Le pétrole et les produits raffinés sont un élément important dans les finances de l’Etat islamique mais ce n’est pas le seul (‘’taxes’’, rançons, extorsion, trafic des antiquités et objets d’art, etc.) et la chute des prix du pétrole depuis l’été 2014 ainsi que les frappes aériennes de la coalition dirigée par les Etats-Unis ont réduit leur importance. Mais il y a de grandes différences entre pétrole et produits pétroliers, d’un côté, et gaz naturel de l’autre. Le gaz est plus complexe à commercialiser alors que l’on trouve toujours des marchés pour des liquides à condition d’accepter de casser les prix autant que nécessaire.
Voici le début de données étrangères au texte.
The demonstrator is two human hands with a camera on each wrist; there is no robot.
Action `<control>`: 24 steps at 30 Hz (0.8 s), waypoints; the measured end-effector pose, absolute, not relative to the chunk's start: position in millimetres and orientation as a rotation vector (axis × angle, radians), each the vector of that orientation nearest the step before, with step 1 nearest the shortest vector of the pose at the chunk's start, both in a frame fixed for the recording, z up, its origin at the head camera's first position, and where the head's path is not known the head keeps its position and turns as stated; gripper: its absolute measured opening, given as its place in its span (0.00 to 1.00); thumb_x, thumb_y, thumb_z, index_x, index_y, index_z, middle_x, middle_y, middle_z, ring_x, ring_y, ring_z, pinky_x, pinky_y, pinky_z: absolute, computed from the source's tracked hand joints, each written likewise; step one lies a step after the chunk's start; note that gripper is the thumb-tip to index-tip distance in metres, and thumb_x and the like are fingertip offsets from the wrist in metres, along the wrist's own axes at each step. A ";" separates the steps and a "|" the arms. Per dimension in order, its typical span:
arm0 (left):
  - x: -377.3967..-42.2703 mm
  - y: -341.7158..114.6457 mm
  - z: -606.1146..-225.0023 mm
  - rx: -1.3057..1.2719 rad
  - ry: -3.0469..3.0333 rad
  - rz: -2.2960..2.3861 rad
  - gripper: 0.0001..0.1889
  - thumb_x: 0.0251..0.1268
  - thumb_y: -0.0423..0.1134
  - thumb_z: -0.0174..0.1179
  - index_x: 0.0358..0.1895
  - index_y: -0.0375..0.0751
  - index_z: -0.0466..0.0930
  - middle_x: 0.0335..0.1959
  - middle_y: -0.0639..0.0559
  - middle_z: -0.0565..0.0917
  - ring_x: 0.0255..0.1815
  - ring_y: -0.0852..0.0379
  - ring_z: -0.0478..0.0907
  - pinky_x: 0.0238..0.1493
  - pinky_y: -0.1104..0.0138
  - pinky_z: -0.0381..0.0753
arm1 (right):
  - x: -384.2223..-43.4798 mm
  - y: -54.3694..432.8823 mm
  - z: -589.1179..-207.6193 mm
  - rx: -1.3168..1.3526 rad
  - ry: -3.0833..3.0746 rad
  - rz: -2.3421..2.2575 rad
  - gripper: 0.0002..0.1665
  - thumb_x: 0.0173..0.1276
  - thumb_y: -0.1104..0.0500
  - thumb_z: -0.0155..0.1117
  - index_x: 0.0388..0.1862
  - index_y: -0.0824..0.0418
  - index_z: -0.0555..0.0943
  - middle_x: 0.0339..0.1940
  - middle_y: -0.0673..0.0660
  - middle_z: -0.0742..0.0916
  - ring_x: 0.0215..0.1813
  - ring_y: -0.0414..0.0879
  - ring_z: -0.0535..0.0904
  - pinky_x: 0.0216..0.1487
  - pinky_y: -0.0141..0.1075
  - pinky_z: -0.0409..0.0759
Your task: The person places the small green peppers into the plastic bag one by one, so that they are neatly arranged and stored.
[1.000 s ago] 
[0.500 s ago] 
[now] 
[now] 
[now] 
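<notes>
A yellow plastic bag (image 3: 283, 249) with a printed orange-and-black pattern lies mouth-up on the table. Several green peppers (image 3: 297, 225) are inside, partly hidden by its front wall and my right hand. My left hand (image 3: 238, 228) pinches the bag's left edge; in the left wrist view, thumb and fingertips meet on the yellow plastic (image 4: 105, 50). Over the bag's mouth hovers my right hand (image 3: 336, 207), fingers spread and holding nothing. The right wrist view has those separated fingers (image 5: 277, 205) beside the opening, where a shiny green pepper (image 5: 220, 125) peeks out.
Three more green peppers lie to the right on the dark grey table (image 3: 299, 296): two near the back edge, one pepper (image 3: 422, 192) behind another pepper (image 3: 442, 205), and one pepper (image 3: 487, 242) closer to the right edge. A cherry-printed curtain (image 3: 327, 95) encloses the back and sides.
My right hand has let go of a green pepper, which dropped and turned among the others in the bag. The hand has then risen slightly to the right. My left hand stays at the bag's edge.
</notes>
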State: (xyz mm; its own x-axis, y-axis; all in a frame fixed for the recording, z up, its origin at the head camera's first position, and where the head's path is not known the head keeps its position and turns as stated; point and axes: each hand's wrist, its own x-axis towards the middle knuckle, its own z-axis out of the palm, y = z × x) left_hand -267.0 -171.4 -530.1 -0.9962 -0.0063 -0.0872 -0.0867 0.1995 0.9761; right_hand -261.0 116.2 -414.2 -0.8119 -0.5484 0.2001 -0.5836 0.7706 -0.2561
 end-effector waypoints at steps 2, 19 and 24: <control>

De plus, certains des champs gaziers contrôlés par Daech n’ont pas été développés. Ils ne sont donc pas producteurs et, donc, non générateurs de revenus. Une autre différence est qu’une partie du pétrole contrôlée par Daech est utilisé par ce groupe pour ses propres besoins, sous forme de carburants, et pour approvisionner les zones qu’il contrôle, ce qui n’est pas le cas pour le gaz. Le pétrole et les produits pétroliers sont donc beaucoup plus importants pour l’Etat islamique que le gaz naturel. Par contre, son contrôle de plusieurs gisements gaziers prouve que l’Etat syrien a perdu beaucoup de terrain, ce qui est ‘’intéressant’’ sur le plan de la propagande.

Aujourd’hui quels acteurs du marché énergétique sont susceptibles de s’intéresser à cette ressource ? Quels sont les obstacles qui les retiennent encore ?
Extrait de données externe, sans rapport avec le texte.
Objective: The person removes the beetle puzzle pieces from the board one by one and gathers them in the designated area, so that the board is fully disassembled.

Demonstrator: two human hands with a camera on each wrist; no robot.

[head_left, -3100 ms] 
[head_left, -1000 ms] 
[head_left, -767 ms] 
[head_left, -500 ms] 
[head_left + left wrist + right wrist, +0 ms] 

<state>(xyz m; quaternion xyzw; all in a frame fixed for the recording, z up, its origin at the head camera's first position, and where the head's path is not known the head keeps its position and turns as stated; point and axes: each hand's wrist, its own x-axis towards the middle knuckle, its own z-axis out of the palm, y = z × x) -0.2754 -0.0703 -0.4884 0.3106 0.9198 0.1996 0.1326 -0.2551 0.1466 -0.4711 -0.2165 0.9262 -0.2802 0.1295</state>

Il y a effectivement des acheteurs pour le pétrole et les produits pétroliers et, malheureusement, il y en a toujours. En l’espèce, on en trouve en Turquie et dans certains pays du Proche/Moyen-Orient. Mais le pétrole est actuellement la seule énergie indispensable. Tout le monde en a besoin, notamment dans le secteur des transports. Le gaz ne bénéficie pas du même ‘’statut’’ sur la scène énergétique. De plus, aucun acteur important au sein des industries énergétiques ne peut s’intéresser au gaz syrien contrôlé par Daech.
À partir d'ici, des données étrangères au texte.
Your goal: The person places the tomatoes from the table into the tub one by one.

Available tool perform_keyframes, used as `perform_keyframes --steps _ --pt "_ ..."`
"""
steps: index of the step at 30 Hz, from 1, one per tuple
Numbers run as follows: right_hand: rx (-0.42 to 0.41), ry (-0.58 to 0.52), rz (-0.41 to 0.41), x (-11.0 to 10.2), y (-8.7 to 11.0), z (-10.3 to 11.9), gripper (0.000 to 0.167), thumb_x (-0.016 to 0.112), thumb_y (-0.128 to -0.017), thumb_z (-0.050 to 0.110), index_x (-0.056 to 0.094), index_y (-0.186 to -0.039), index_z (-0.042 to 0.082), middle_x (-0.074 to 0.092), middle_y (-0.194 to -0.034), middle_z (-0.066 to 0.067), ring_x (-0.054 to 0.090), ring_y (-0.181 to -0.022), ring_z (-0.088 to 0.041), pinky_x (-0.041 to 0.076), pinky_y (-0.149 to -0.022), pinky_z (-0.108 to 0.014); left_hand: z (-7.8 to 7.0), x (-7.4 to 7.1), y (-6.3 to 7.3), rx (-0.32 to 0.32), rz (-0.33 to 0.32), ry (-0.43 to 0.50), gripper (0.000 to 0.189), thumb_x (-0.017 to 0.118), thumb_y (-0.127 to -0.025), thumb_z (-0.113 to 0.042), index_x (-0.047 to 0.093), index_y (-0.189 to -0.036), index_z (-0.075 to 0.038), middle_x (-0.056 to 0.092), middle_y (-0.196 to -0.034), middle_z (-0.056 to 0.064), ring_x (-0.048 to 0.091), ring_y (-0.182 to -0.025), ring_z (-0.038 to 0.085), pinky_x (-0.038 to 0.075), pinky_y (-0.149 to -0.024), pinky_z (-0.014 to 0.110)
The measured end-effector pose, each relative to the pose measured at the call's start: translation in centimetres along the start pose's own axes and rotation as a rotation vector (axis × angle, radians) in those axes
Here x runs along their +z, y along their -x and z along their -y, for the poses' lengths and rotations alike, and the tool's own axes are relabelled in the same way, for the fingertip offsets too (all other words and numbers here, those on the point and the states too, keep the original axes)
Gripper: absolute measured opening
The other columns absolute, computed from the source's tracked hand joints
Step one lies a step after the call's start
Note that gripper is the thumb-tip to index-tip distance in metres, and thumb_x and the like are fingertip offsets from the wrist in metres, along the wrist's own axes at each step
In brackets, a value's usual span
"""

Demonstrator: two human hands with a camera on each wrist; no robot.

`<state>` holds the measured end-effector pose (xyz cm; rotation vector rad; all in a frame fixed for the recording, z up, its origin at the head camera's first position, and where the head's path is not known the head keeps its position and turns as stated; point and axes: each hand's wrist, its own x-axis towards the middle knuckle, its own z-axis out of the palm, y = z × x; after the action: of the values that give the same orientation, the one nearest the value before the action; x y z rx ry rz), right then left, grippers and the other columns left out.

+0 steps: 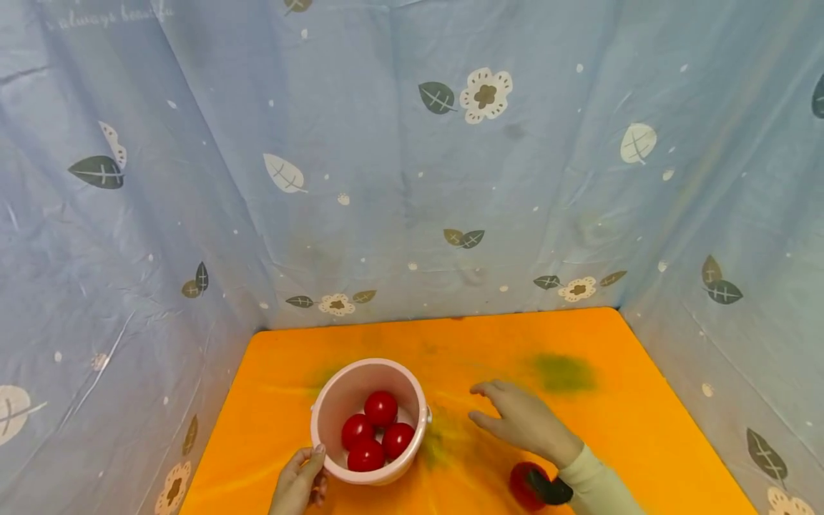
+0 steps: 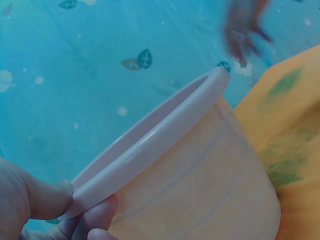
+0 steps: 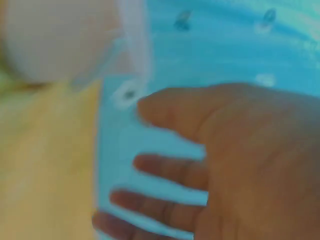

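Observation:
A pale pink bucket (image 1: 407, 468) stands on the table with several glossy red balls (image 1: 365, 455) inside. My left hand (image 1: 299, 481) pinches its near left rim, thumb over the lip and fingers beneath, as the left wrist view shows close up at the rim (image 2: 145, 145). To the right of the bucket, my right hand (image 1: 524, 418) hovers with fingers spread and nothing in them. Below my right wrist lies a red round thing (image 1: 524, 486), with a dark piece (image 1: 552, 491) overlapping it beside the sleeve.
An orange cloth (image 1: 483, 343) with green patches covers the table. Blue-grey curtains (image 1: 386, 214) printed with leaves and flowers rise along the back and both sides.

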<state>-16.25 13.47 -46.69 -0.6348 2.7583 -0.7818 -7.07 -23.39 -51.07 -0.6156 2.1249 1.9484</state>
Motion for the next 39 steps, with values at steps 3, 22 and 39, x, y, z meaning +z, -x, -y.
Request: perform_keyframes --steps 3,22,39 --pt "0.143 0.014 -0.005 2.4 2.7 -2.6 0.047 0.069 -0.093 0.05 0.064 -0.127 0.018 0.062 -0.128 -0.007 0.062 -0.106 -0.024 0.055 -0.067 -0.039 0.0 0.1 0.0 -0.013 -0.01 -0.007 0.033 0.047 -0.108 -0.031 0.048 -0.112 0.002 0.054 -0.071 0.001 0.049 -0.057 0.013 0.047 -0.052 0.025" --pt "0.293 -0.032 0.097 9.3 7.1 -6.4 0.049 0.081 -0.08 0.029 0.062 -0.123 0.015 0.057 -0.125 -0.011 0.051 -0.105 -0.034 0.053 -0.065 -0.047 0.0 0.3 -0.2 -0.043 -0.02 0.014 0.032 0.046 -0.108 -0.032 0.049 -0.11 0.0 0.055 -0.069 0.001 0.048 -0.054 0.013 0.045 -0.05 0.025" --pt "0.279 -0.135 0.115 7.4 6.0 -6.6 0.063 0.08 -0.084 0.038 0.057 -0.136 0.012 0.059 -0.129 -0.014 0.058 -0.109 -0.036 0.057 -0.073 -0.058 -0.2 0.1 -0.3 -0.026 -0.017 -0.013 0.032 0.046 -0.108 -0.031 0.049 -0.109 0.001 0.054 -0.07 0.001 0.048 -0.055 0.013 0.045 -0.05 0.025"
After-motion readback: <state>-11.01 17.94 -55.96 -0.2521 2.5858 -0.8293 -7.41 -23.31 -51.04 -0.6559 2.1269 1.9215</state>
Les grandes compagnies gazières comme Shell, Exxon ou Gazprom pourraient être très intéressées par ce juteux marché, sans pour autant être très regardantes sur la provenance du gaz. Peut-on imaginer, à termes et la situation se stabilisant, leur entrée sur ce marché ?

Non, c’est impensable. Aucune grande société ne peut envisager d’être impliquée dans des activités énergétiques en lien direct ou indirect avec Daech. Le coût politique et en termes d’image serait énorme et il y a des sanctions pénales à la clé. Et n’oublions pas que Daech n’est pas un grand acteur énergétique. Il n’a pas beaucoup de pétrole, et encore moins de gaz, à vendre. Les ‘’clients’’ de Daech pour les liquides ne sont absolument pas de grandes compagnies pétrolières internationales mais des trafiquants travaillant au niveau local, national ou régional. On est sur une petite échelle au regard des flux pétroliers et gaziers mondiaux, qui sont considérables. Mais le ‘’problème’’ du pétrole, c’est que cela rapporte beaucoup d’argent. Le fait que Daech soit un acteur énergétique tout à fait mineur en termes de production et de commercialisation ne l’empêche malheureusement pas d’avoir des poches bien garnies en termes financiers.

Enfin, il n’y a pas de pénurie de pétrole et de gaz à travers le monde, bien au contraire. Il y en a trop et c’est pour cela que les prix sont bas. Si vous êtes Shell, ExxonMobil, Gazprom, Total ou BP, etc., vous savez très bien où vous pouvez acheter légalement et tranquillement du pétrole et/ou du gaz en grandes quantités. Pour les géants de l’industrie pétrolière et gazière, Daech n’est pas et ne sera jamais une option.